Первый самостоятельный полет, как и первые прыжки с парашютом, останутся у меня в памяти навсегда. Перед полетом ко мне подошел Березин.
— Полетите без меня, — сказал он. — Делайте такую же посадку, как в последний раз.
Сажусь в машину и волнуюсь: впервые в жизни я буду в воздухе совсем один. Но вот вижу взмах белого флажка стартера — взлет разрешен. Отработанным, почти автоматическим движением даю газ. Машина побежала, увеличивая скорость. Вот самолет уже в воздухе. Делаю разворот. Все хорошо. Впереди меня нет столь привычной головы летчика. Мой инструктор сейчас у старта на аэродроме следит за моим полетом и, конечно, волнуется.
Я делаю круг над аэродромом. Управление кажется удивительно легким, машина послушной, а мотор ровно и надежно рокочет. Совершенно забыв, что инструктора со мной нет, я зашел на посадку и посадил самолет точно у «Т».
Березин подбежал ко мне и скомандовал:
— Еще полет и такая же посадка!
Так я вылетел самостоятельно. Но учеба на этом не кончилась. Я почти каждый день поднимался в воздух с Березиным, и он учил меня выполнять фигуры высшего пилотажа.

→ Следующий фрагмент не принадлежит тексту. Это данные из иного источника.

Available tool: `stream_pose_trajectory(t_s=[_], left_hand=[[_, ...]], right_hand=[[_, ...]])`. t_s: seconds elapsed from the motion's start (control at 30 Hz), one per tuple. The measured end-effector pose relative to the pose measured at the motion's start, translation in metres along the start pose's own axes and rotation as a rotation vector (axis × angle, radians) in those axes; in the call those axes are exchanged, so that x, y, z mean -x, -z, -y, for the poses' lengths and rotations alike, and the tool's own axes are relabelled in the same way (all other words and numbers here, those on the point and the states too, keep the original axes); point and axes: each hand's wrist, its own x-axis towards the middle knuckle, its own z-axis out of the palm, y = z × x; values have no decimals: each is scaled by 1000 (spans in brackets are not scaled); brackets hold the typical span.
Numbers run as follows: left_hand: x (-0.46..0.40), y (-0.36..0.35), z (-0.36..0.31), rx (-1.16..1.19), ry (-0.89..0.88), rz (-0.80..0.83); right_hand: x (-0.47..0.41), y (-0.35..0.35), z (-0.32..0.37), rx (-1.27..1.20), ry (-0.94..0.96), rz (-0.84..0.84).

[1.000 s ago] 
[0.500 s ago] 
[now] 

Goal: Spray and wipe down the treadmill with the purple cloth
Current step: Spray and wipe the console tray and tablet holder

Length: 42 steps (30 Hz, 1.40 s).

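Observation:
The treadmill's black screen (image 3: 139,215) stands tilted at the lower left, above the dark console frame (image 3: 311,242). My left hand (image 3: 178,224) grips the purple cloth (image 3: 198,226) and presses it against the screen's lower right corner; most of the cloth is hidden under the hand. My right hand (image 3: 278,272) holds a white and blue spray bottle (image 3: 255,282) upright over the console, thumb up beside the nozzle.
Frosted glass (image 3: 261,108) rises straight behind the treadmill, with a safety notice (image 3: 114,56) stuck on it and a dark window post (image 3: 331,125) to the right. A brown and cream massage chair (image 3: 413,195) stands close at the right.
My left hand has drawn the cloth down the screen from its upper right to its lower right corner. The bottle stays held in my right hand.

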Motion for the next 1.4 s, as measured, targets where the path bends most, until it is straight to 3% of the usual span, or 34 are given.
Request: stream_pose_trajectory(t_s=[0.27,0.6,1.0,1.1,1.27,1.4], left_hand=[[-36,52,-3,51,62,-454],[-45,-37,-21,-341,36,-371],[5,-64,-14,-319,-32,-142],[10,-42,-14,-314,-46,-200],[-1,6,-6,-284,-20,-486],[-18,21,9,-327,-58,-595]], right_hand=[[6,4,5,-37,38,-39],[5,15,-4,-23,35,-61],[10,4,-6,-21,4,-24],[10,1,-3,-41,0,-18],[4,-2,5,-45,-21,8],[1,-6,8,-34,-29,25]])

Я летал по кругу и в зону для выполнения фигур.
К концу курса обучения я почувствовал, что самолет становится послушным моей воле. На По-2 я научился самостоятельно выполнять змейки, спирали, восьмерки, скольжение на крыло, срывы в штопор, боевые развороты, петли Нестерова.
Обучая товарищей парашютным прыжкам, теперь я сам поднимал их в воздух и «сбрасывал».
Приборы братьев Дорониных, Леонида Саввичева и других оказались особенно полезными при освоении летчиками ночных прыжков с парашютом. Опыт подобных прыжков был нужен не только в военной, но и в гражданской авиации, которая как один из видов транспорта играла с каждым годом все большую роль. Если в 1923 году на первой авиационной линии Москва — Нижний Новгород, организованной по решению Советского правительства, было переброшено незначительное количество грузов и пассажиров, то уже через несколько лет аэродромы гражданской авиации принимали тысячи пассажиров, самолеты перевозили сотни тонн различных грузов. Вскоре на некоторых линиях самолеты начали курсировать ночью. Возник вопрос: если обстоятельства в ночном полете заставят прибегнуть к парашюту, то можно ли прыгать? А если можно, то как прыгать, как приземляться в темноте?
Ответить на этот вопрос летчиков должны были советские парашютисты. Им предстояло выполнить экспериментальные прыжки в темноте, накопить опыт и поделиться им с летчиками. Первые ночные прыжки с парашютом в августе 1931 года выполнили Минов и его ученики Мошковский, Петров, Березкин, Ольховик. Затем стали выполнять ночные прыжки Харахонов и другие. Эти первые ночные прыжки показали, что главная трудность заключается в приземлении.
Парашютисты, снижаясь, плохо различали наземные предметы, ориентируясь по которым можно было бы рассчитать приземление. В правильности этого я убедился, когда мне довелось выполнить первый ночной прыжок с парашютом.
На аэродром мы приехали с наступлением коротких южных сумерек и, не вынимая парашютов из переносных сумок, ждали темноты. Скоро красная полоска зари на западе погасла, и в небе зажглись яркие звезды. Стартовая команда выложила из фонарей «летучая мышь» посадочные знаки. Полеты начались.
Для тех, кто не привык, ночью в кабине самолета кажется неуютно. За окном на взлете не видно убегающей назад земли и момент отрыва ощутим еще меньше, чем днем.
Самолет набрал высоту. Внизу рассыпалась цепочка посадочных огней, в стороне виднелось электрическое зарево большого города. Потом огни внизу пропали, город остался позади, летчик повел машину в зону прыжков.
Получив команду «Приготовиться», я подхожу к открытой двери кабины. За нею — непроглядная тьма, гул моторов, свист ветра. Чтобы ступить за борт, надо сделать над собой усилие. При свете дня оставлять самолет проще. Секунда колебания, затем включаю прибор-автомат и бросаюсь в темноту. Сразу раскрываю парашют и первое время ничего не вижу, но постепенно глаза привыкают. На фоне звездного неба слабо вырисовываются очертания купола парашюта. Он как будто в порядке. Поправляю ножные обхваты и стараюсь ориентироваться. Сначала это не удается, но потом начинаю различать линию горизонта, в стороне — неровную, блестящую ленту Днепра, а прямо под собой маленькую светлую точку. Это зажженный для ориентировки летчика огонь, показывающий место, где он должен сбрасывать парашютистов.